▶ [Your instructions]
Word for word, restate the listing; omit the pictures.

:::::

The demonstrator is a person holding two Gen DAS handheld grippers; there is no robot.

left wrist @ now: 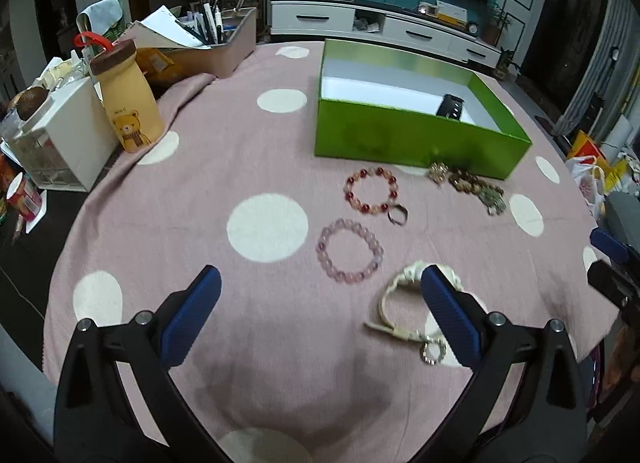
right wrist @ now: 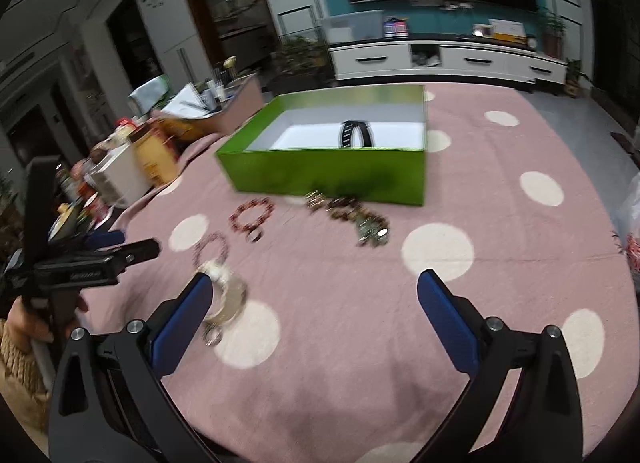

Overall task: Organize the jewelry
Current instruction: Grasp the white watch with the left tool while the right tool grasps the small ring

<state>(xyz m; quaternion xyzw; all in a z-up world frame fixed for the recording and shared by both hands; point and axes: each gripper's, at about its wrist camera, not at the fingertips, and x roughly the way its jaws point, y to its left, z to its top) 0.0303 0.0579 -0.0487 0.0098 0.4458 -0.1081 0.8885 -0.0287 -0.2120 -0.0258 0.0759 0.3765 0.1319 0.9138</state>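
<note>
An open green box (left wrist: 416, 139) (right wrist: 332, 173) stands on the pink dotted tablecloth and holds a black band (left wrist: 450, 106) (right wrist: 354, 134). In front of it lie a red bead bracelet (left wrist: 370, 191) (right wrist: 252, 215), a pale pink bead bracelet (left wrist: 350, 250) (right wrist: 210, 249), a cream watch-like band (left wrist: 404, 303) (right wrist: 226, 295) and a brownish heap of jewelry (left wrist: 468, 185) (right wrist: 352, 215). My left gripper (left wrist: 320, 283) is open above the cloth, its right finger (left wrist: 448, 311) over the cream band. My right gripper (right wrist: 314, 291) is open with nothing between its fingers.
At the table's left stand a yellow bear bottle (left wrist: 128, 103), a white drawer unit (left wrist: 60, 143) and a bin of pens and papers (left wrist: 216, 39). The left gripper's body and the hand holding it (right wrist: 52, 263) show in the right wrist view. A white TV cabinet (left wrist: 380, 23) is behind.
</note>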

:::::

▶ [Solution to this task]
The demonstrator is a person holding two Gen DAS handheld grippers; there is no robot.

left wrist @ now: 
right wrist @ now: 

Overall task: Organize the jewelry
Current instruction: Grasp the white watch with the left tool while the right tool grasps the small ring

<state>(xyz m; quaternion xyzw; all in a z-up world frame fixed for the recording and shared by both hands; point and axes: each gripper's, at about its wrist camera, not at the fingertips, and x roughly the way its jaws point, y to its left, z to its top) 0.0303 0.0579 -0.0487 0.0098 0.4458 -0.1081 0.8885 -0.0287 -0.2120 -0.0258 0.0759 0.3765 0.1319 0.9138</state>
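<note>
An open green box (left wrist: 416, 139) (right wrist: 332, 173) stands on the pink dotted tablecloth and holds a black band (left wrist: 450, 106) (right wrist: 354, 134). In front of it lie a red bead bracelet (left wrist: 370, 191) (right wrist: 252, 215), a pale pink bead bracelet (left wrist: 350, 250) (right wrist: 210, 249), a cream watch-like band (left wrist: 404, 303) (right wrist: 226, 295) and a brownish heap of jewelry (left wrist: 468, 185) (right wrist: 352, 215). My left gripper (left wrist: 320, 283) is open above the cloth, its right finger (left wrist: 448, 311) over the cream band. My right gripper (right wrist: 314, 291) is open with nothing between its fingers.
At the table's left stand a yellow bear bottle (left wrist: 128, 103), a white drawer unit (left wrist: 60, 143) and a bin of pens and papers (left wrist: 216, 39). The left gripper's body and the hand holding it (right wrist: 52, 263) show in the right wrist view. A white TV cabinet (left wrist: 380, 23) is behind.
</note>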

Nothing further is needed for the exercise.